Task description:
Count up the lines below containing the word "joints", and give the result with no other words.

Dataset entries
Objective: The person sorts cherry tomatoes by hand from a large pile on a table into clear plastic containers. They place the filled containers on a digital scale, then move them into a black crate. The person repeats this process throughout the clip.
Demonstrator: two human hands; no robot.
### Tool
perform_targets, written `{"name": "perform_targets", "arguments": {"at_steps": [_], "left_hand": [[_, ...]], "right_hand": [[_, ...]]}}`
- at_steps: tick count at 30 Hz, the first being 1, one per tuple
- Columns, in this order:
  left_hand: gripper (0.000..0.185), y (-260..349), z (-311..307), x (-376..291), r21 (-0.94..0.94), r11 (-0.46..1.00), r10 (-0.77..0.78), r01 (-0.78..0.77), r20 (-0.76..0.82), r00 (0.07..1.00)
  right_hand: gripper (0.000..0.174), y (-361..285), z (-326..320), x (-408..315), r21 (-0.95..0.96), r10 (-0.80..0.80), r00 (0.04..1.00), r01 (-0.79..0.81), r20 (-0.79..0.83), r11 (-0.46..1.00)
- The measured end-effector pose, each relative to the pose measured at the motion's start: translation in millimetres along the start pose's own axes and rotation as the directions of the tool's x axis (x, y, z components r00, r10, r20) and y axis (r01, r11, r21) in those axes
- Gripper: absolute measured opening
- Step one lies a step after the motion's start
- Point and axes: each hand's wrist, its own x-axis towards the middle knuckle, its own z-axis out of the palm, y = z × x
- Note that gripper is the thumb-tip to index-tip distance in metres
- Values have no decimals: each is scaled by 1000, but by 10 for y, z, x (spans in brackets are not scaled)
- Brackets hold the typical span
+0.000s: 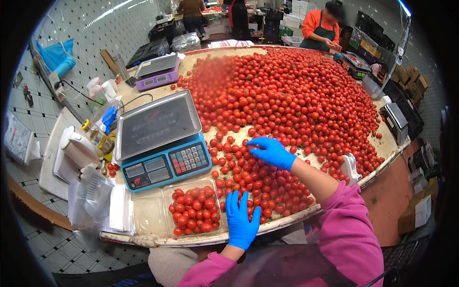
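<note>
Near the table's front edge my left hand (241, 221), in a blue glove, rests palm down with fingers spread beside a clear plastic punnet (219, 229). The punnet holds a heap of red cherry tomatoes (195, 211), and its clear lid (150, 215) lies folded open to the left. Farther forward and to the right, my right hand (272, 152), also gloved in blue, reaches over loose cherry tomatoes (247, 179) with its fingers curved downward. The palm side of this hand is hidden, so I cannot tell whether it holds a tomato.
A blue digital scale (165, 150) with a steel pan stands left of the loose tomatoes. Behind it is a purple scale (157, 75). A large tomato pile (287, 93) covers much of the table. Stacked clear punnets (93, 193) stand front left. A person (321, 27) works across the table.
</note>
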Motion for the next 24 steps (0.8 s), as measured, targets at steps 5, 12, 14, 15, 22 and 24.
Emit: {"name": "perform_targets", "arguments": {"at_steps": [5,12,14,15,22,24], "left_hand": [[61,2,6,2,15,1000,10,-10,-6,1000],[61,-23,22,2,34,999,16,-16,-5,1000],[61,-24,30,0,32,999,18,-18,-4,1000],[61,-25,32,0,32,999,19,-19,-5,1000],[61,-20,23,-2,61,996,62,-60,-23,998],[60,-32,25,-12,47,996,83,-81,-32,996]], "right_hand": [[61,472,-456,413,-524,27,956,-184,-292,831],[78,545,-165,317,-742,99,987,-163,-129,650],[75,489,-161,228,-701,15,1000,-19,-11,713],[74,450,-141,143,-661,16,999,14,38,750],[67,234,-47,-522,-482,-30,998,55,58,874],[62,247,-98,-768,-462,10,999,9,37,887]]}}
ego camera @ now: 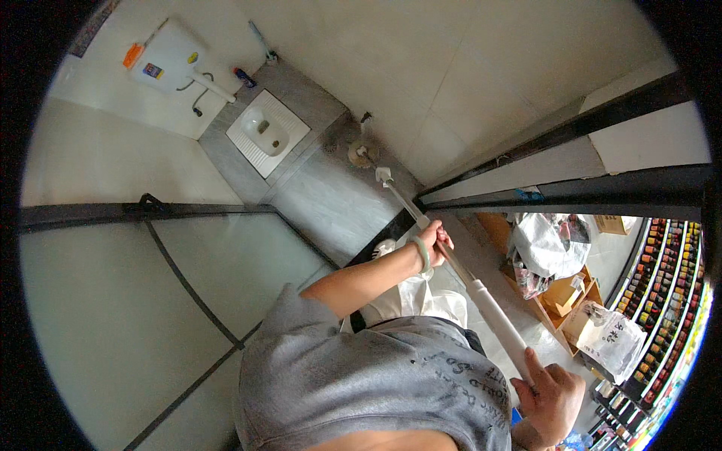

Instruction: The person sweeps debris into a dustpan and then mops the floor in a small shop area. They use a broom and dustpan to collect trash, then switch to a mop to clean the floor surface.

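Note:
Both of my hands hold a long mop-like pole with a white sleeve and a metal shaft. My left hand, with a pale bangle at its wrist, grips the metal shaft near the middle. Lower right, my right hand is closed around the upper white handle. The pole slants away over the doorway to a white plastic fitting. Beyond that fitting, the far end reaches a round, brownish mop head or disc on the grey floor by the wall; its exact kind is unclear.
A white squat toilet is set in a raised grey tiled step, with a cistern on the wall. A frosted glass door stands at left. Right of me are a wooden crate, bags and shelves of small bottles.

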Motion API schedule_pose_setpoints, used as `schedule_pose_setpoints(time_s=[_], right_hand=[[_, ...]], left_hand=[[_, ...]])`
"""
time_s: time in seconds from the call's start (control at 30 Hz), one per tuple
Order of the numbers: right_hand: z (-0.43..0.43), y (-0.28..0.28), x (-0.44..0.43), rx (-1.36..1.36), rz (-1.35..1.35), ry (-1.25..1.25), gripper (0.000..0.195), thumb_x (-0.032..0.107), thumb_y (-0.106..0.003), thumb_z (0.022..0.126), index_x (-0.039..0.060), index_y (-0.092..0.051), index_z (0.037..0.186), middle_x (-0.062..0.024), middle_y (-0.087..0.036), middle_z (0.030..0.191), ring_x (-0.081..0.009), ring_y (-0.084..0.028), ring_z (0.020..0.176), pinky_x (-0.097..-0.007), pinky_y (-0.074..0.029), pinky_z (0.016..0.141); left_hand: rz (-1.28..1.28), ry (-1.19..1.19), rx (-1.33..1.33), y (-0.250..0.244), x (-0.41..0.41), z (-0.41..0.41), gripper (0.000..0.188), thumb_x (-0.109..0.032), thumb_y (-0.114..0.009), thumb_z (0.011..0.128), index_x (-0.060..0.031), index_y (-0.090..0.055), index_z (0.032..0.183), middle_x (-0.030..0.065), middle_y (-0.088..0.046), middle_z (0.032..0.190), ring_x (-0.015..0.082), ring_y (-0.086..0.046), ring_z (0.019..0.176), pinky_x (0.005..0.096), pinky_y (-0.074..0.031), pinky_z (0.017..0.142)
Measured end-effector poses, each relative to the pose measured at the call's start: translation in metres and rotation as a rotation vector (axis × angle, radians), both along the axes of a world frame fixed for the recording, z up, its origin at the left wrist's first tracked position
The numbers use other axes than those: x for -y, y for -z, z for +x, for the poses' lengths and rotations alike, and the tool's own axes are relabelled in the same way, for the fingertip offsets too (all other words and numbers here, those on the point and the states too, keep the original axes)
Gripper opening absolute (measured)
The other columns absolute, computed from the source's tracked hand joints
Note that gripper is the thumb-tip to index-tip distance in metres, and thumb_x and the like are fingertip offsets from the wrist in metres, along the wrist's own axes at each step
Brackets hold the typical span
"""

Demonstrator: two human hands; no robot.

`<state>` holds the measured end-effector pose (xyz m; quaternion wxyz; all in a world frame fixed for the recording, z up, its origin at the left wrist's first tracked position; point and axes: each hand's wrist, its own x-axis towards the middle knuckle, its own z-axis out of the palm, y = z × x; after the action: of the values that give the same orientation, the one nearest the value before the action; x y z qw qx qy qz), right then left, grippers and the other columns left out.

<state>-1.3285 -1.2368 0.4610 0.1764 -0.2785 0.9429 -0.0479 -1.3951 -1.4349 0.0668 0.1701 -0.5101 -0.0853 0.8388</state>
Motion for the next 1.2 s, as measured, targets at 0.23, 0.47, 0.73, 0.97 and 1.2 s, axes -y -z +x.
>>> schedule_pose_setpoints(time_s=[0.23,0.47,0.73,0.97,1.2], right_hand=[[-0.016,0.061,0.018,-0.078,-0.081,0.049,0.038,0.031,-0.072,0.077,0.0138,-0.068,0.111,-0.0103,-0.058,0.061,-0.0276,-0.059,0.049,-0.0378,-0.048,0.048],[-0.014,0.091,0.037,0.000,-0.008,0.029,0.035,0.026,-0.069,0.080,0.0097,-0.067,0.110,-0.0166,-0.065,0.075,-0.0335,-0.063,0.065,-0.0382,-0.050,0.058],[-0.011,0.051,0.018,-0.126,0.022,-0.111,0.041,0.033,-0.072,0.076,0.0139,-0.066,0.111,-0.0084,-0.057,0.062,-0.0265,-0.057,0.048,-0.0378,-0.045,0.045],[0.001,0.006,0.014,-0.103,0.057,-0.083,0.050,0.036,-0.076,0.068,0.0148,-0.067,0.112,-0.0041,-0.054,0.058,-0.0196,-0.056,0.046,-0.0350,-0.045,0.044],[-0.019,0.060,0.028,-0.149,-0.029,-0.148,0.046,0.033,-0.074,0.075,0.0134,-0.064,0.116,-0.0058,-0.053,0.058,-0.0232,-0.055,0.046,-0.0368,-0.044,0.043]], left_hand=[[-0.307,0.190,0.201,0.040,0.027,-0.036,0.040,-0.024,-0.052,0.090,-0.0144,-0.038,0.054,0.0024,-0.040,0.047,0.0208,-0.045,0.042,0.0326,-0.041,0.043],[-0.078,0.137,0.117,0.067,0.037,-0.026,0.047,-0.024,-0.052,0.091,-0.0144,-0.033,0.049,0.0021,-0.036,0.045,0.0201,-0.039,0.040,0.0339,-0.039,0.042],[-0.108,0.009,0.142,0.054,0.046,-0.027,0.036,-0.017,-0.050,0.088,-0.0139,-0.037,0.055,-0.0009,-0.037,0.047,0.0140,-0.039,0.041,0.0305,-0.041,0.045],[0.054,0.018,0.071,-0.009,0.026,-0.020,0.039,-0.022,-0.053,0.091,-0.0132,-0.039,0.056,0.0000,-0.039,0.048,0.0137,-0.043,0.046,0.0301,-0.043,0.046],[-0.272,0.118,0.167,0.052,0.043,-0.035,0.037,-0.017,-0.053,0.089,-0.0146,-0.037,0.055,-0.0007,-0.038,0.047,0.0156,-0.039,0.042,0.0317,-0.039,0.043]])
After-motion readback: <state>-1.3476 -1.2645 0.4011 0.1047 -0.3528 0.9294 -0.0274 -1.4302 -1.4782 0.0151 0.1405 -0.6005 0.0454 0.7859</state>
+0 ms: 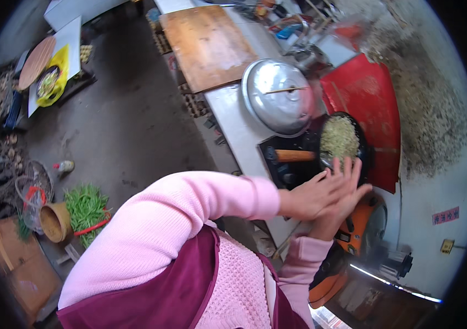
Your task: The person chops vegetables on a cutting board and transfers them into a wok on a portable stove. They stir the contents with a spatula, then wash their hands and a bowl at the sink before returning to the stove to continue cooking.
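My left hand [309, 201] reaches in from the left and overlaps my right hand [342, 205]; the two touch, one across the other. Several fingers are spread, and I see nothing held in either hand. Both hands are above the near edge of a dark pan [364, 154], which holds finely chopped pale green food [339, 137]. A wooden handle [295, 155] lies left of the pan, above a black stove top [272, 162]. Where the hands overlap, parts of the palms and fingers are hidden.
A large metal lid [274, 94] stands beyond the stove, near a wooden board [209, 47]. Red sheeting [365, 94] lies right of the pan. An orange appliance [359, 230] is close to my right forearm. Leafy greens [86, 207] and a bottle [65, 166] are on the floor.
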The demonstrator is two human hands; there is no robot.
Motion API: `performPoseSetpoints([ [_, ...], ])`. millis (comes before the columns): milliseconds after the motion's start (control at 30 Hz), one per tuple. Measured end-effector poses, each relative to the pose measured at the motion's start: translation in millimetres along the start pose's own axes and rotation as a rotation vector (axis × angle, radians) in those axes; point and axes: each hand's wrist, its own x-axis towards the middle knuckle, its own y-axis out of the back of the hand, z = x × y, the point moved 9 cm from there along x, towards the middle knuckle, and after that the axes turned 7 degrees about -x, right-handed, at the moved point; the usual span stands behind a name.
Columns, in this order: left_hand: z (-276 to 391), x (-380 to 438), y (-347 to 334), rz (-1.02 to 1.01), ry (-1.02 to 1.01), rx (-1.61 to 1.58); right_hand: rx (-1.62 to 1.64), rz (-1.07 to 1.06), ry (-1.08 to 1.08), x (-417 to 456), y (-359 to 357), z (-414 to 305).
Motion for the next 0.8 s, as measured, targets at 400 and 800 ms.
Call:
performPoseSetpoints([
  [400,-79,-493,153,-0.405,1.022,0.387,-1.136,-0.661,0.121,-237,-119,182],
  [800,-100,-622,303,0.362,1.555,0.459,-1.340,-1.058,-0.007,-158,-232,467],
])
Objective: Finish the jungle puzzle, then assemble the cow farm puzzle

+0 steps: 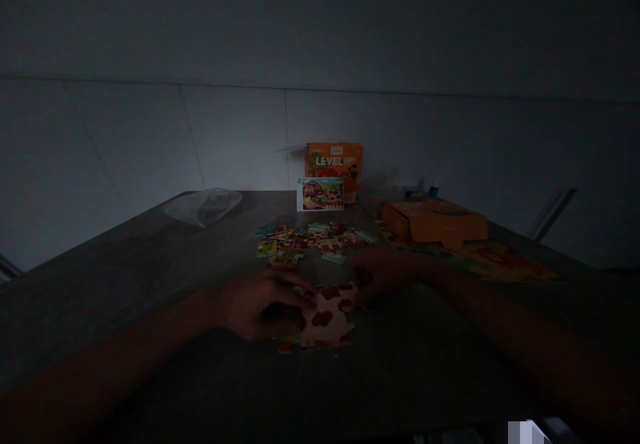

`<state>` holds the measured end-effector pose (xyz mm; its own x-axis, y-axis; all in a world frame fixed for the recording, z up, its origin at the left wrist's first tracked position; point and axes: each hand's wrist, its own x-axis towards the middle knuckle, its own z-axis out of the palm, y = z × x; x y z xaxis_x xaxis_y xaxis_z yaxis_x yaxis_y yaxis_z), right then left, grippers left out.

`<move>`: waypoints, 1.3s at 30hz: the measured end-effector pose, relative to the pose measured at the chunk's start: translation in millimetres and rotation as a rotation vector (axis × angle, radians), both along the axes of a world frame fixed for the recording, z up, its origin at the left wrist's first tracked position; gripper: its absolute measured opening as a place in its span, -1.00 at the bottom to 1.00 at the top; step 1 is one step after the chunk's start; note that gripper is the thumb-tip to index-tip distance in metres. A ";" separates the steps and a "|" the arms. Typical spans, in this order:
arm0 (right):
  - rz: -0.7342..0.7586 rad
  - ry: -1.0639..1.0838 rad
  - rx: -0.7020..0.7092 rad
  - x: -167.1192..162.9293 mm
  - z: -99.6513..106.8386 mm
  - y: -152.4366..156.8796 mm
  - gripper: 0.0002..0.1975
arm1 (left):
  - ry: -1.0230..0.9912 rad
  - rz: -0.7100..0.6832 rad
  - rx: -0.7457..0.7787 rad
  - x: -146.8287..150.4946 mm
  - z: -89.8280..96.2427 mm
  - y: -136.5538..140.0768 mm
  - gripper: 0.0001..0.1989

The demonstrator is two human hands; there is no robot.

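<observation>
A partly joined jigsaw puzzle, with red-brown patches on a pale ground, lies flat on the table in front of me. My left hand rests over its left side, fingers stretched apart on the pieces and the thumb lower down. At the upper right edge, my right hand is closed in a pinch on a puzzle piece, which touches or nearly touches the joined part. The dim light hides the exact fit. Just beyond the hands lies a heap of loose puzzle pieces.
A small picture card of a farm stands against an upright orange box. An open orange box lies at the right, by a colourful flat sheet. Clear plastic wrap sits at the back left of the grey table.
</observation>
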<state>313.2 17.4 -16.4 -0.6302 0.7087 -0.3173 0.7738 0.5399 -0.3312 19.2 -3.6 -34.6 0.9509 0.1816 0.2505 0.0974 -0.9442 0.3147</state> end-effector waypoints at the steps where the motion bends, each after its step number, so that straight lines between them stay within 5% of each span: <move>1: 0.022 0.002 0.024 0.5 -2.0 1.3 -0.62 | 0.002 0.002 0.002 0.0 0.3 -0.2 -0.73; 5: 0.010 -0.012 0.107 -0.7 -7.3 4.7 -0.63 | -0.008 0.000 0.005 -0.9 -1.5 0.6 -0.72; 23: -0.052 0.019 0.063 2.0 -9.3 9.8 -0.61 | -0.009 0.003 -0.014 -1.5 -1.7 -0.1 -0.72; 39: 0.039 -0.004 -0.077 -5.1 -2.4 -3.0 -0.49 | -0.002 0.010 -0.019 -2.4 -3.3 1.0 -0.71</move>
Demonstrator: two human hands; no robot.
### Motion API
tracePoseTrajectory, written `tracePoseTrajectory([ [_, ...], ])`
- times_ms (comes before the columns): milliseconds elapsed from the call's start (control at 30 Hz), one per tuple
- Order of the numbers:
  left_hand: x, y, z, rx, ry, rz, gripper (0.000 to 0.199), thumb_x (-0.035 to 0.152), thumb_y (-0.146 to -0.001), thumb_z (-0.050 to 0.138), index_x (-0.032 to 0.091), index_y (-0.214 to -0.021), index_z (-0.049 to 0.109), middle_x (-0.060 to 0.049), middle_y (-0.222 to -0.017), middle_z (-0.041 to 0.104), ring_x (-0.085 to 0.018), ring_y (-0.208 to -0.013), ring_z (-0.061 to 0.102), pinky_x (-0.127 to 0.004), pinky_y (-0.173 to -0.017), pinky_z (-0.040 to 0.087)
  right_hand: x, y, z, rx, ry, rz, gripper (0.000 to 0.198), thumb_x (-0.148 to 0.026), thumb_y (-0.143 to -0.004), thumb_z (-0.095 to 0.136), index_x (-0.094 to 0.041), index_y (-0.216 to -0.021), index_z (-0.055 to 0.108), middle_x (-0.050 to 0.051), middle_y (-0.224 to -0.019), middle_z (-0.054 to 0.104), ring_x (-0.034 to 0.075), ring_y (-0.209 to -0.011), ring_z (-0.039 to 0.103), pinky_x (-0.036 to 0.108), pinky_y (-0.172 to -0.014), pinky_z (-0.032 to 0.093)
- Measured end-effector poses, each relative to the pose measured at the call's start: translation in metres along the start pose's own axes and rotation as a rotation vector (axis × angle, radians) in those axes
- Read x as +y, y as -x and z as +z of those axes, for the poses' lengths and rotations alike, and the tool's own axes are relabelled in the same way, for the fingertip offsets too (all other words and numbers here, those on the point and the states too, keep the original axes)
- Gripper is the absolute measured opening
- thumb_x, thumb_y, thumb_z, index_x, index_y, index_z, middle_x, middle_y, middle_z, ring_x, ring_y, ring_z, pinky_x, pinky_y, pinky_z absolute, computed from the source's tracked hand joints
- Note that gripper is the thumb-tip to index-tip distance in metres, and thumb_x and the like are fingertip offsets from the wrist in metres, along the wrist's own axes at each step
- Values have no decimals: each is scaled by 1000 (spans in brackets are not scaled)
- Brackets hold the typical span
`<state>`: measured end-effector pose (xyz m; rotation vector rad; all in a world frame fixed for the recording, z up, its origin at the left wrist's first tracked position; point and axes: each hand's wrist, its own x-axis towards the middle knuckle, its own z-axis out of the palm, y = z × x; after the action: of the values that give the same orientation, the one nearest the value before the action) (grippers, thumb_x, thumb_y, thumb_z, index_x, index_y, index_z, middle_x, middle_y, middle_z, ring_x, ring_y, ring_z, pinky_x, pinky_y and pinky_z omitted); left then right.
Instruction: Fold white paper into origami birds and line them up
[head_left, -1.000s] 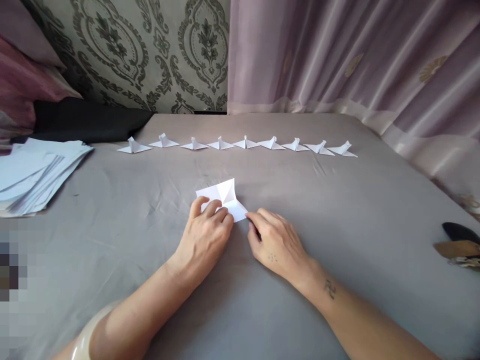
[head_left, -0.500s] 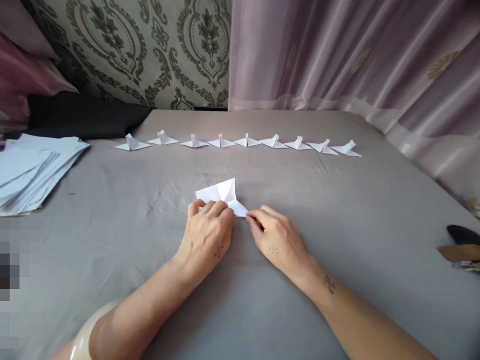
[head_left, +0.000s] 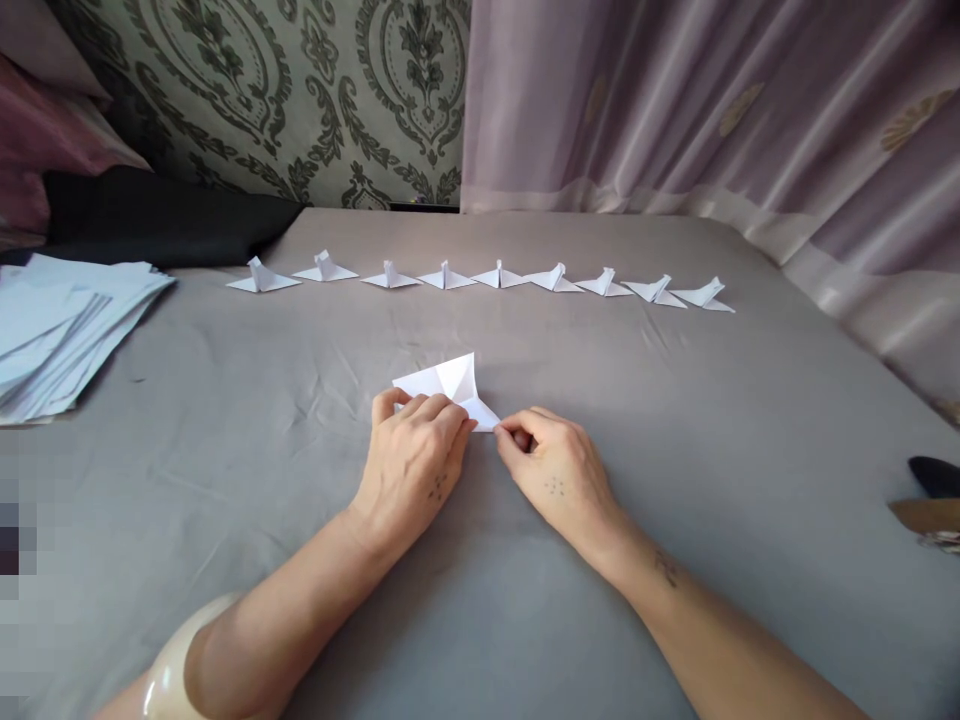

Answer box:
2